New technique for treating uncontrolled epilepsy

April 19, 2015 12:00 am | Updated 05:43 am IST - NEW DELHI

: Doctors at All India Institute of Medical Sciences (AIIMS) have for the first time performed a minimally invasive technique using laser to treat three patients suffering from uncontrolled epilepsy. This will be made available to the general public by the end of the year.

Releasing information about the successful intervention here recently, the doctors claimed that the surgical procedure was performed making a small hole in the skull through which a thin fibre-optic cable was introduced into the area causing epilepsy.

Laser was then passed to destroy this area. The surgery required a single stitch and the patients were ready to be discharged the next day.

Three surgeries were performed on April 9 and 10 by Prof P. Sarat Chandra, Professor, Neurosurgery, at AIIMS along with his team under the guidance of Prof. Ashwini Sharan from Thomas Jefferson University, U.S.

“This leading epilepsy neurosurgeon provided the technology transfer in a unique two-day live operative workshop conducted at AIIMS. This is the first time that technology transfer has happened so swiftly from the U.S. to India and will prove to be a sound technology for our patients here,” said Prof. Chandra.

“We are at the brink of revolution for surgical treatment of uncontrolled epilepsy,” said Prof. Sharan. “We are very excited that we could bring this technology to India, as this is the first time this technique was used outside the U.S.”

“The technique is performed through a 3.2 mm hole drilled on the bone in the skull. A thin fibre optic cable is then passed using a stereotactic guidance to the target causing epilepsy. Using unique thermographic images, under MRI guidance the target is then burned using the laser,” noted Prof.

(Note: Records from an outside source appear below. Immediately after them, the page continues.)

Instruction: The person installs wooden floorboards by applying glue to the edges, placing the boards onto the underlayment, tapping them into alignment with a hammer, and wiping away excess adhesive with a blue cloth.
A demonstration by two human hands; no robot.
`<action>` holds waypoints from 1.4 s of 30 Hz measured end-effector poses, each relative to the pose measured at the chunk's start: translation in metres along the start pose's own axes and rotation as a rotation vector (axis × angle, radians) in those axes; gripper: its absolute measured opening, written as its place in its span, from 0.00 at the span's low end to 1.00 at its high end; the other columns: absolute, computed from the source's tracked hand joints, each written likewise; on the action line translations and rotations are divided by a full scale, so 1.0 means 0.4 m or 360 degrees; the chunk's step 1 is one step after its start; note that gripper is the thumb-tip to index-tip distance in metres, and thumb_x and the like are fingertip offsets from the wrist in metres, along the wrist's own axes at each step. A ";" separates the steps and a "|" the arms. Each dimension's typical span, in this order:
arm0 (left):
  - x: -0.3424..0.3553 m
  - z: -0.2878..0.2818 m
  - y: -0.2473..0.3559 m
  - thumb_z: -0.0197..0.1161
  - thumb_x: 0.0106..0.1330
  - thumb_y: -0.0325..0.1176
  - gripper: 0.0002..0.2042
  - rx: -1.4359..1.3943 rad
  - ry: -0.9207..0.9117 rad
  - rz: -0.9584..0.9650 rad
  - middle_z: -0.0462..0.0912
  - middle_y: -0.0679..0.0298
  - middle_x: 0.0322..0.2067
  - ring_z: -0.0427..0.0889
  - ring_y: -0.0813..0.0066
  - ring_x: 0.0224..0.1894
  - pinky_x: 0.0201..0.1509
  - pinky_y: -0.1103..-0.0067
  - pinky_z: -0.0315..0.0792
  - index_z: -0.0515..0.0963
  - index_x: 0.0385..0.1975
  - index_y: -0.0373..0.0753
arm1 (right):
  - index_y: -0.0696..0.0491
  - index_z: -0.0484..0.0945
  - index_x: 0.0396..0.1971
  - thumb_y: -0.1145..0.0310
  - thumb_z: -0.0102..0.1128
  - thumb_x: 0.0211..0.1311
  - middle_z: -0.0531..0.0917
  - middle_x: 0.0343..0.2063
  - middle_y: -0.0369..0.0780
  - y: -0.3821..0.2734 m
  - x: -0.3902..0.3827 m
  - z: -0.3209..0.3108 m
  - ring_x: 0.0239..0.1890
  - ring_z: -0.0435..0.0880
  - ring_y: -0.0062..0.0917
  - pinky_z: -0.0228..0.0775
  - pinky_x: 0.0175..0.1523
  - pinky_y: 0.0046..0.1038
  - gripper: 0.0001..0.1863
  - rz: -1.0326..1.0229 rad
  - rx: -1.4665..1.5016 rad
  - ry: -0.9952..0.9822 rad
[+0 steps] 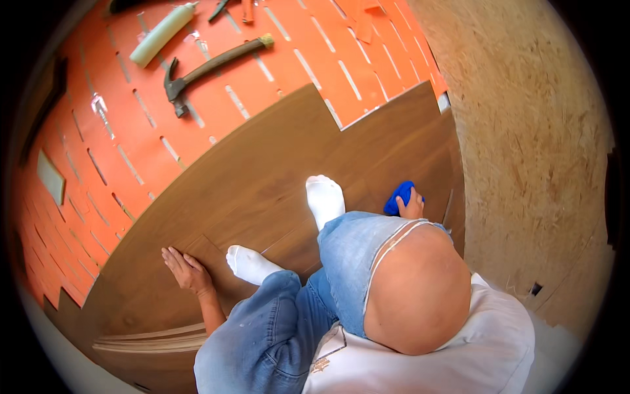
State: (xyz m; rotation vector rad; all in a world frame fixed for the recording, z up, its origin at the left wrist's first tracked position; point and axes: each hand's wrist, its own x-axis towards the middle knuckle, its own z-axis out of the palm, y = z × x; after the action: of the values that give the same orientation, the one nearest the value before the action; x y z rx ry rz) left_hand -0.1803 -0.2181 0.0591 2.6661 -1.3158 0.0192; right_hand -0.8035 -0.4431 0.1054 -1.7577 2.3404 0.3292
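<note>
My right hand [413, 207] grips a bunched blue cloth [400, 195] against the brown wood-look floor planks [262, 177], just beyond my bent right knee. Part of that hand's wrist is hidden behind the knee. On the left, my left hand [188, 272] lies flat on the planks with its fingers stretched out, holding nothing. Between the hands, my two feet in white socks [325, 200] rest on the laid planks.
Orange slotted underlay [230, 144] stretches beyond the planks' stepped edge. On it lie a claw hammer [213, 65], a pale tube [163, 34] and a small light offcut [50, 176]. Stacked planks [151, 338] sit lower left. A chipboard panel [525, 131] borders the right.
</note>
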 end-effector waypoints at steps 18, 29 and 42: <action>0.179 -0.145 0.328 0.71 0.64 0.41 0.40 -0.2637 -0.0664 -0.0444 0.71 0.57 0.68 0.69 0.68 0.69 0.70 0.70 0.67 0.62 0.74 0.35 | 0.60 0.58 0.75 0.53 0.56 0.75 0.69 0.70 0.50 -1.055 -0.145 -0.206 0.72 0.68 0.35 0.59 0.74 0.33 0.38 -0.1408 0.1415 -0.2101; -0.043 -0.135 -0.038 0.72 0.61 0.37 0.28 0.0020 0.0174 -0.0798 0.75 0.50 0.54 0.75 0.49 0.52 0.59 0.61 0.72 0.76 0.63 0.41 | 0.57 0.75 0.61 0.76 0.60 0.69 0.81 0.54 0.45 -0.999 -0.170 -0.115 0.51 0.85 0.33 0.79 0.56 0.31 0.21 -0.1918 0.0709 -0.1290; 0.061 -0.099 -0.531 0.66 0.66 0.43 0.22 0.0493 0.0053 -0.1259 0.77 0.56 0.52 0.77 0.52 0.53 0.55 0.62 0.76 0.82 0.59 0.47 | 0.61 0.75 0.59 0.77 0.55 0.73 0.82 0.51 0.44 -0.791 -0.037 -0.082 0.48 0.85 0.27 0.77 0.56 0.29 0.17 -0.1540 0.0853 -0.1194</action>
State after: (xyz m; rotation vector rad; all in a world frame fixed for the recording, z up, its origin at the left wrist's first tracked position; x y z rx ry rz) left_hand 0.0048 -0.1042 0.0694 3.2277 -0.1832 0.1755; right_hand -0.4961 -0.5244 0.1222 -1.7944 0.8238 0.1265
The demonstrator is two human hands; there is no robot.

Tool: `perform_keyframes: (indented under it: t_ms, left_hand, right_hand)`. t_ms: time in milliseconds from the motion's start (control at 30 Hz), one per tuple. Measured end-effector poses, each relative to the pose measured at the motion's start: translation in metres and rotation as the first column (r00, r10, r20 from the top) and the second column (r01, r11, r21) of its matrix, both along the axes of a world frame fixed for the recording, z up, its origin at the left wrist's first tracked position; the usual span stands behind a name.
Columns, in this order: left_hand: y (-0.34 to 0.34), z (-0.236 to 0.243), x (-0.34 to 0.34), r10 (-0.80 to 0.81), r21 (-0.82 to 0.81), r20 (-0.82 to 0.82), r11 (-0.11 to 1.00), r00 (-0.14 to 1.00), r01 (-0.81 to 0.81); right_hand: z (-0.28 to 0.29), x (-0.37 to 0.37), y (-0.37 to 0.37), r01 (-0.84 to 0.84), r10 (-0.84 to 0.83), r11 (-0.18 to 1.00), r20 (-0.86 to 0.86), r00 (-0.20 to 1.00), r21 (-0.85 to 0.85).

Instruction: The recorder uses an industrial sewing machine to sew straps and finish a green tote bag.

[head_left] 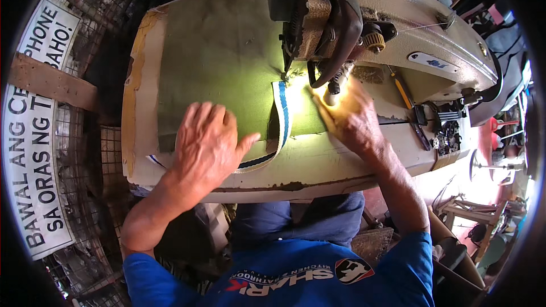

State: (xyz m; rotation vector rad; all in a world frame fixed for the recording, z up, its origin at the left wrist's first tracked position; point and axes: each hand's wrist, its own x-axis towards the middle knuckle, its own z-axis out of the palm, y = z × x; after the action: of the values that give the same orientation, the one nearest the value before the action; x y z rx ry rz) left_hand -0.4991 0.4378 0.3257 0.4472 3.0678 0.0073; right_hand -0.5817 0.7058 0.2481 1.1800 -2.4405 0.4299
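Note:
An olive-green fabric sheet (219,51) lies on the sewing machine's table (142,79). A white-and-blue striped strap (282,113) runs from near the needle (286,71) down and leftward along the fabric's near edge. My left hand (206,142) rests open on the lower left of the fabric, thumb out toward the strap. My right hand (350,122) lies open on the fabric right of the needle, under a small lit lamp (334,88); its fingertips are partly lost behind the lamp and in glare.
The beige machine head (421,11) fills the upper right. A yellow-handled tool (401,88) and small metal parts (446,136) lie at the table's right. A wire mesh with a white sign (34,170) and wooden board (57,82) stands left. Stools and clutter (472,210) are at the right.

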Motion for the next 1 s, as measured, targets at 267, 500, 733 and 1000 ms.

Chandra.

He further added that unlike traditional laser, this equipment has a cooling system and every bit of abnormal epileptogenic tissue burned inside the brain is completely visualized and controlled.

Prof. Sharan noted that they had performed this surgery in three patients.

“One was a four-year-old child who had ‘laughing epilepsy’ due to a lesion called hamartoma in a deep seated vital region of brain called hypothalamus.

The other two patients had a condition called mesial temporal sclerosis affecting a structure called hippocampus in the brain,” he said.